Degree or no degree?


‘The changing geography of jobs’ is a report from the Institute for Fiscal Studies which signposts discouraging trends for students at university – and should perhaps point youngsters still at school to reassess their options. The share of UK workers with a degree has risen (in parallel with the formation and expansion of so many new universities) from 13 per cent in 1993 to 42 per cent last year. But that shift has also brought a huge over-supply of holders of what turn out to be all-but-worthless degrees, no longer guaranteeing better prospects than those of peers who went straight into work from school.

Jobs that actually require a degree, says the IFS, are increasingly concentrated in London. But even in the capital one third of graduates do non-graduate jobs – all those baristas and shop assistants – while in places such as Lincolnshire and Cumbria, fewer than half of graduates find work appropriate to their qualifications, compared with almost two thirds in 1993. And the ‘graduate wage premium’ (how much more grads are likely to earn on average compared with non-grads) has fallen in all regions outside London.

Heaven knows what the advance of AI will have done to these statistics, and the career landscape they encapsulate, in another 30 years’ time. Few believe Elon Musk’s prediction that all human jobs will disappear, but those that remain may divide sharply between the executive and the menial, with ever fewer in the upper stratum. Meanwhile, two interim conclusions stand out from intersecting graph lines of graduate numbers versus graduate jobs.

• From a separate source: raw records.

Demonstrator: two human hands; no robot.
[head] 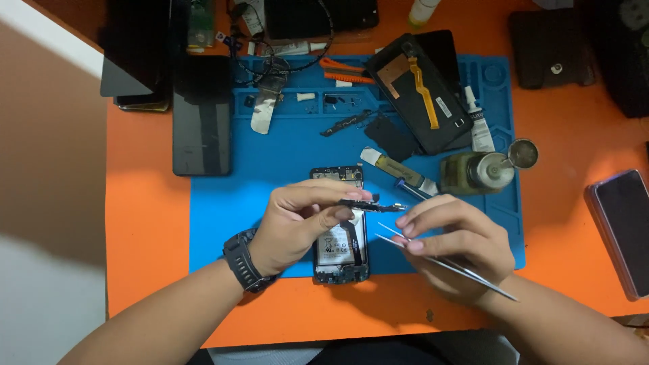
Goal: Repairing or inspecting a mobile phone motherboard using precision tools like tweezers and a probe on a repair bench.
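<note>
Left hand (pixel 301 223) pinches a thin dark strip (pixel 370 203) lying left to right above the opened phone (pixel 341 226) near the blue mat's (pixel 270 162) front edge, while right hand (pixel 456 243), just beside its free end, grips tweezers (pixel 446 263) pointing back toward it.

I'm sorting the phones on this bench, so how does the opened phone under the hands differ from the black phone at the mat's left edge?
The opened phone lies with its insides exposed, battery and boards showing; the black phone shows only a closed, dark, glossy face. The opened phone sits mid-mat, partly hidden by the left hand; the black phone lies uncovered, overlapping the blue mat's edge. Both lie flat, lengthwise.
</note>
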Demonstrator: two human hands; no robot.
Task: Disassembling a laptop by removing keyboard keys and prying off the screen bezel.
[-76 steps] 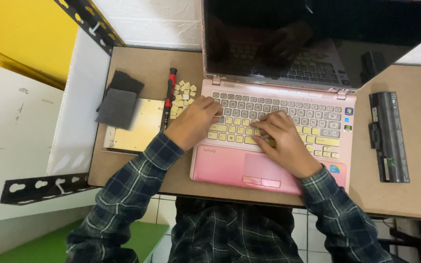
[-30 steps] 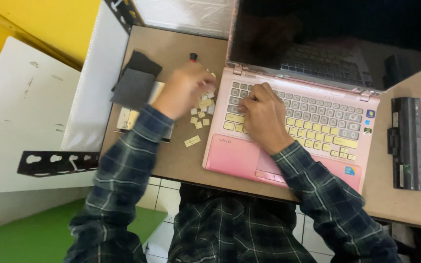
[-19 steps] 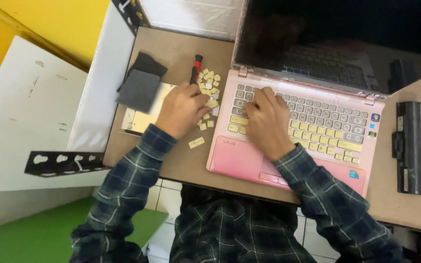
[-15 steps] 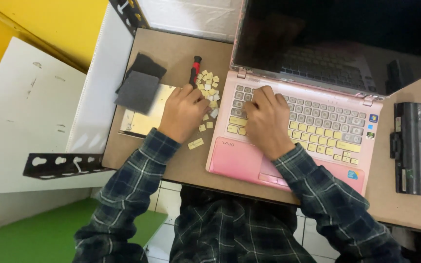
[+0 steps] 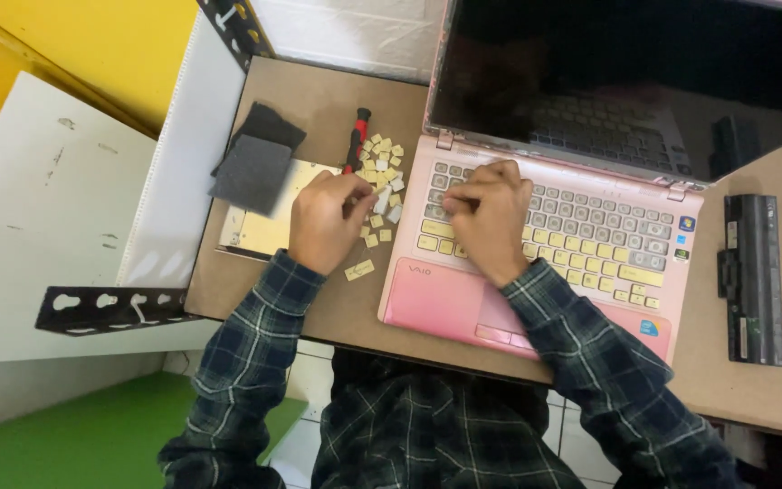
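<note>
We rest our left hand (image 5: 326,220), fingers curled, beside the loose keycaps (image 5: 380,172) left of the pink laptop (image 5: 536,254). Our right hand (image 5: 489,217) presses curled fingers on its keyboard's left end; the laptop's long axis runs left-right, screen away.

My right hand (image 5: 489,217) rests curled on the left end of the pink laptop (image 5: 536,272) keyboard; my left hand (image 5: 326,220) lies just left of the laptop, fingertips among the loose keycaps (image 5: 380,172); a red screwdriver (image 5: 356,138) lies beyond those, left of the laptop.
</note>
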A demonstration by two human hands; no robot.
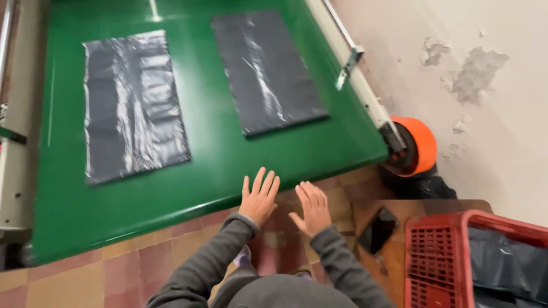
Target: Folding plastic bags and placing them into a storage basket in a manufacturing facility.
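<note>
Two flat black plastic bags lie on a green conveyor belt [217, 165]: one bag [132, 105] at the left, the other bag [267, 71] further back at the right. My left hand [260, 197] and my right hand [311, 208] hover side by side just off the belt's near edge, palms down, fingers spread, holding nothing. Both arms wear grey sleeves. Neither hand touches a bag; the right bag's near edge is the closest.
A red plastic crate [436, 256] lined with black plastic stands at the lower right. An orange roller wheel [419, 145] sits at the belt's right corner by a peeling white wall. A dark flat object [377, 228] rests on a brown surface. Tiled floor lies below.
</note>
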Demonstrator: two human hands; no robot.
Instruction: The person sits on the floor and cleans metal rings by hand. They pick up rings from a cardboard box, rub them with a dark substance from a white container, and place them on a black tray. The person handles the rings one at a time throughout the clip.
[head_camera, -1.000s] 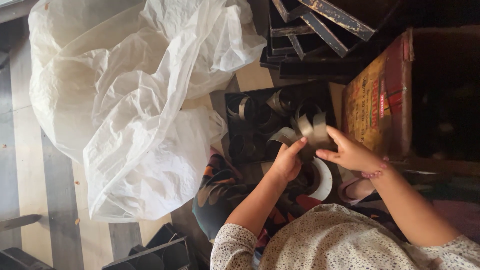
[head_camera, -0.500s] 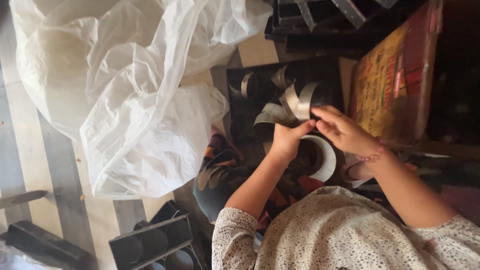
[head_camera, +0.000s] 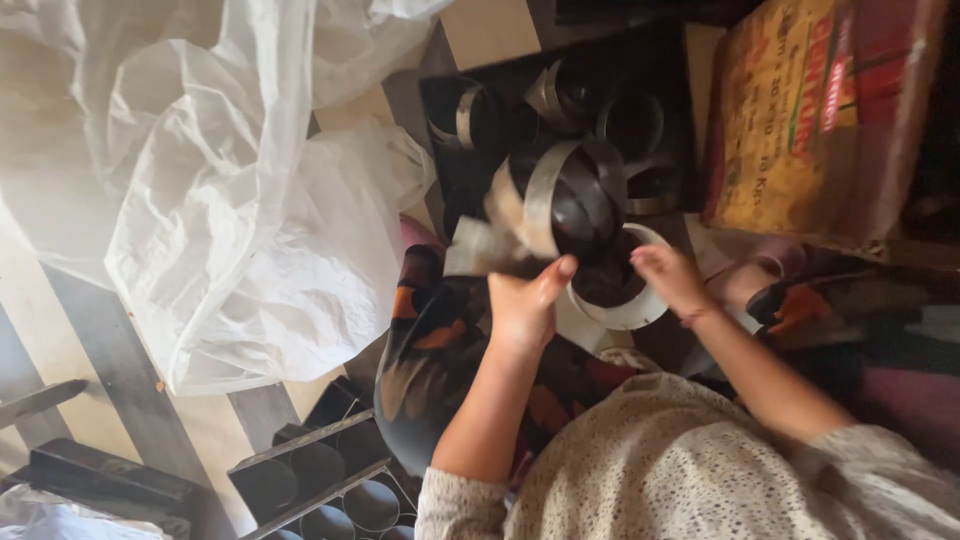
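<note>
Curled strips (head_camera: 560, 195): dark glossy bands with pale backs, looped into rings, bunched in front of the torso and above a black tray (head_camera: 480, 130). More loose rings lying in that tray, further from the body. One wide pale ring (head_camera: 625, 310) lying directly beneath the bunch, partly hidden.

Left hand (head_camera: 522, 300): closed on the lower edge of the bunch, thumb up against a dark loop, fingers wrapped under a pale band end. Right hand (head_camera: 668, 275): fingers curled onto the right side of the bunch, touching it; firmness of hold not readable from this angle.

Judgement on handling: springy strips, likely to uncoil if released on one side. Best kept pinched at the overlap with the left hand while the right guides the free loop; best kept low over the tray so that anything slipping lands among the other rings.

Surroundings: patterned cloth (head_camera: 440, 350) on the lap below the hands. Yellow and red cardboard box (head_camera: 800, 120) just right of the tray. Large crumpled white plastic sheet (head_camera: 200, 180) to the left, covering much of the striped floor (head_camera: 90, 370). Black moulded tray with round cells (head_camera: 330, 480) at lower left, near the knee, well apart from the hands.
</note>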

The first is that much of our bloated university sector is unfit for purpose, keeping itself alive only by churning out degrees in fluffy subjects that afford little or no lifetime benefit to students; though don’t expect this washed-up government or its Labour successor to start radical axe-swinging. The second is that becoming a start-up entrepreneur – whether straight from school, after a practical apprenticeship, or after a three-year ‘uni’ idyll that you always knew would be a fun-filled waste of time – is now for the brightest kids a more promising option than being one of 20 or 100 applicants for every graduate corporate traineeship. So the flipside of the graduate job crunch is that it is generating new cohorts of economic innovators whose ambition is (or should be) not to collect degree certificates that are barely worth framing, but to win Spectator awards.

A city transformed

I’ve just spent a stimulating weekend in Liverpool, staying near the Philharmonic Hall – which stirred a childhood memory from the 1960s of my father bribing a small boy in a dark side-street with half a crown to ‘mind’ our parked car, which of course meant not to vandalise it, while we attended a concert. Though much fine old architecture survives, the city has been reborn since that depressed post-war era and the even darker days of the 1981 Toxteth riots, its economy now driven by visitor attractions, football, expanding universities and events such as this year’s Eurovision, as well as high levels of municipal spending, rather than by any vestige of its former role as a great Atlantic port.

There’s still a debate as to whether more credit for the transformation should go to Michael Heseltine’s post-Toxteth hyper-activity as ‘minister for Merseyside’ or to EU officials who named Liverpool as European Capital of Culture in 2008. Awarded the freedom of the city in 2012, Hezza isn’t entirely forgotten – and observed in a recent Change Makers podcast that Liverpool made a difference to his own future as much as vice versa. How that difference is best made for any post-industrial conurbation – by private-sector developers, city-region mayors or parachuted ministers – is a topic for discussion over a pint at the historic Philharmonic Dining Halls or (the top tip you’ve been waiting for) a long lunch at Bistro Franc in Hanover Street.